Here is part of the answer: over the past 30 years, the growth in tuition discounting to create more and larger merit awards has caused a widening of the gaps in college completion rates for students with high versus low levels of family incomes. High sticker prices scare away low-income students; for those who do apply and are accepted, too often huge debt levels cause them to drop out before graduation.
What to do? Well, let’s start by creating an expectation that no college will charge any student more in tuition dollars than it is actually spending to educate the student. Some of our best colleges do this now, but they are in a minority.
Roger Williams University is, I am proud to say, in the vanguard of this movement. For the current year, our tuition sticker price is $29,900, and our annual educational cost is $28,600. Today, 93 percent of our students are receiving some level of institutional aid, meaning that only 7 percent are full-payers. However, by freezing tuition, as we have announced we are doing, and by augmenting what we are spending through other revenue sources, we estimate that within two years, all of our students will be receiving some level of subsidy.
Now it’s time for the rest of higher education to step up.
Until that day happens, colleges will continue to follow a model used by the American health care system. If you have health insurance, your health insurer has a negotiated price with a medical provider for a given medical procedure. Presumably, that price matches up reasonably well with the provider’s actual cost. (This is roughly equivalent to how colleges get to their net tuition.)
Of course, if you have health insurance, the health insurer pays the bulk of the cost of the procedure. (This is akin to being awarded a substantial scholarship — your cost is now considerably less than the college’s net tuition figure.)

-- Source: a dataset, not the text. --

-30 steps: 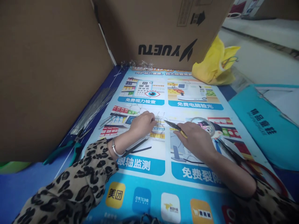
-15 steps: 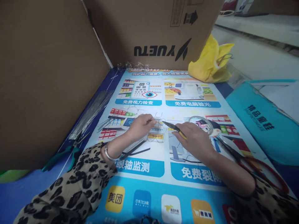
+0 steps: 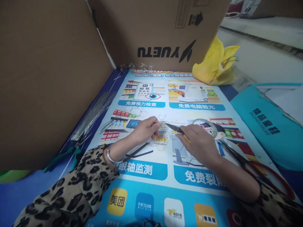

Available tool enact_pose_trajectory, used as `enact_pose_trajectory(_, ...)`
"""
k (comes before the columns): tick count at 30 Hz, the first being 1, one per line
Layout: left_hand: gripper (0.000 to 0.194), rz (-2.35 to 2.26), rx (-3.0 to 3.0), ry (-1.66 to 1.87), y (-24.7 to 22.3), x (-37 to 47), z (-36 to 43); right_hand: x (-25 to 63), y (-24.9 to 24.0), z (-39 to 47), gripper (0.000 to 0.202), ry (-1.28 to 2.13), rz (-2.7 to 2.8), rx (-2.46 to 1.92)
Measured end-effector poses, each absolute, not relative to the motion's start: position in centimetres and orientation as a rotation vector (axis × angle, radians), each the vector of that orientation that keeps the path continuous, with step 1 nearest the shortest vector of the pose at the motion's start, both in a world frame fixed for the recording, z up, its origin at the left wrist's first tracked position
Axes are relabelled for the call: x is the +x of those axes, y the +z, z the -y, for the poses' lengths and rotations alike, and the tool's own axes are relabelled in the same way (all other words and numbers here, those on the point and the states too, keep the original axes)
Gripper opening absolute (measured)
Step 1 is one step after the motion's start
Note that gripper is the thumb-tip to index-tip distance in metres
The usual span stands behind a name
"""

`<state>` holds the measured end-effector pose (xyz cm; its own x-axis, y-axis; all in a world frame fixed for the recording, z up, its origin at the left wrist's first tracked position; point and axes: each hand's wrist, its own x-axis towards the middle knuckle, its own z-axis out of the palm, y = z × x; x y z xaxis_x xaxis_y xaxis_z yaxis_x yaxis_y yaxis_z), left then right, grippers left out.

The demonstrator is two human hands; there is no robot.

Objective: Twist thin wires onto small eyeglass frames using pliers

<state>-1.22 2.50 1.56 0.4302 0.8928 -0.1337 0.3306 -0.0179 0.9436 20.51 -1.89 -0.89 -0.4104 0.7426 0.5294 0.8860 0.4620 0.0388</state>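
Some thin, pale, looped wire sat in your left hand, fingers pinched; right hand, fingers curled, held dark-nosed, yellow-handled pliers.

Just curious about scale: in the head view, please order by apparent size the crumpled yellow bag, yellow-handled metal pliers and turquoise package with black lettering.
1. Turquoise package, cut by frame edge
2. Yellow bag
3. Yellow-handled pliers, partly covered by right hand

Dark, yellow-handled, needle-nosed metal pliers: gripped in the right hand, tip angled left and slightly away from the wearer.
Thin silvery wire bent into rounded loops: at the left hand's fingers, near the pliers' tip.
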Motion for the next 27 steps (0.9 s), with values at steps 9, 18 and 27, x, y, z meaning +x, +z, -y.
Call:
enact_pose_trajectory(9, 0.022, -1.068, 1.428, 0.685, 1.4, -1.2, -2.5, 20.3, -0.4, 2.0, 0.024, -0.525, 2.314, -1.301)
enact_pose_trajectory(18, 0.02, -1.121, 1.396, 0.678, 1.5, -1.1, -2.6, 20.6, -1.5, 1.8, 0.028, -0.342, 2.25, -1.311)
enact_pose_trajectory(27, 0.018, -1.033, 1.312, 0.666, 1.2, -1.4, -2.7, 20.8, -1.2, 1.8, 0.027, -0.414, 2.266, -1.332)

But if you don’t have health insurance, you lose twice: once by not benefiting from the discounted price that was negotiated by the insurer, but which is not available to you, because you are not represented by the insurer, and once by being obligated to pay the entire inflated price yourself (no insurance, remember). This is analogous to the student who receives no discount, and must pay the sticker price for tuition, a figure substantially above the cost of his or her education.
So higher education is following the much-disparaged pricing model of health care in America. Analogizing higher education to health care should be all the motivation we need to change the system.